### PROBLEM REQUIREMENTS:
Each line below either holds the string "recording" or doesn't. Count those that do and give only the number.

### DATA SEGMENT:
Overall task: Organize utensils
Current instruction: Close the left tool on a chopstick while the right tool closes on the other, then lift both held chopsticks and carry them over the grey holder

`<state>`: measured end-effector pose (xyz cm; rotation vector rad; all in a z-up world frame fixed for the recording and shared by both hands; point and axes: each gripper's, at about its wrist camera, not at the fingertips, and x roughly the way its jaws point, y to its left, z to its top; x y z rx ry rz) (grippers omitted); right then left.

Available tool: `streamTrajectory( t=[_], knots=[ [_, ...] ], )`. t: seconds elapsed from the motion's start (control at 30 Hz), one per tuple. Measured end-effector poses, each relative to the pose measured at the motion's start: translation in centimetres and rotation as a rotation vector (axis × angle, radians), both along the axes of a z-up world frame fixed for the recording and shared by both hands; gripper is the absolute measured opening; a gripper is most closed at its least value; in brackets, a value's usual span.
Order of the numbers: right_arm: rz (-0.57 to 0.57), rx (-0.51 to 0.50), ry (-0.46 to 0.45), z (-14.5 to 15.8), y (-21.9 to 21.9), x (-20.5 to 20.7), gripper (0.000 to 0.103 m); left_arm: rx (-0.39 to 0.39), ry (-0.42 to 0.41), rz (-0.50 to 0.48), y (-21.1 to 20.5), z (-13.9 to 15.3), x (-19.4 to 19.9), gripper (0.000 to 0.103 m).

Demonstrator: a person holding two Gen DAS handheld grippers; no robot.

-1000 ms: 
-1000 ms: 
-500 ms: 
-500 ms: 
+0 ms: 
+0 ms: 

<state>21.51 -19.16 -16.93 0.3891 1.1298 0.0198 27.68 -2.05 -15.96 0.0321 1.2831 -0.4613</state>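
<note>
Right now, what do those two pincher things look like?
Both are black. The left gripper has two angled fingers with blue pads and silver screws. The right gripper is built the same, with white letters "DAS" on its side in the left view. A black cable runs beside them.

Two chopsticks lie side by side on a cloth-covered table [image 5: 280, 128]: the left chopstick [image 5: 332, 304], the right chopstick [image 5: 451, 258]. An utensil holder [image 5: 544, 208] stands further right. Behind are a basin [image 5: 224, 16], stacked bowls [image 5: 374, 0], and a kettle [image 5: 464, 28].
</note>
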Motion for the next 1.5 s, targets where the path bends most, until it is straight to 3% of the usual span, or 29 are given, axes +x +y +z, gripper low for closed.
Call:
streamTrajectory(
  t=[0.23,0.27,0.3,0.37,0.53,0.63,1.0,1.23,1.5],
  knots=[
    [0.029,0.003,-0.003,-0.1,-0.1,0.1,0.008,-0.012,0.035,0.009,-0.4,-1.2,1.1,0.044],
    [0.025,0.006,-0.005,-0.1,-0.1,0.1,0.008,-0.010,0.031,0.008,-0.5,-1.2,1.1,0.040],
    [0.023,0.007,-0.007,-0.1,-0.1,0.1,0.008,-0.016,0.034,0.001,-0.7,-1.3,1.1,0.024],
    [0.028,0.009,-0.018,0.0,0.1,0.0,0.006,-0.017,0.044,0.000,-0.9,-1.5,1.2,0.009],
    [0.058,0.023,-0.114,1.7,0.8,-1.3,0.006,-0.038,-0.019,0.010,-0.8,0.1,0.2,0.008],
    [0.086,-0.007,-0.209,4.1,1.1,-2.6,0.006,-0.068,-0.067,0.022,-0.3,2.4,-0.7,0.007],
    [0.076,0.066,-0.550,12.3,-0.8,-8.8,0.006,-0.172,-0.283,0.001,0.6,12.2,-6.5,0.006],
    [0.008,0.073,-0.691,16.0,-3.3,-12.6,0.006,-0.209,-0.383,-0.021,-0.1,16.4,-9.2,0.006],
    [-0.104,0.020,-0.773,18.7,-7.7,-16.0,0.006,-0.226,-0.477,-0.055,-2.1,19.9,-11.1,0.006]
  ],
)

### SOLVED PROBLEM:
2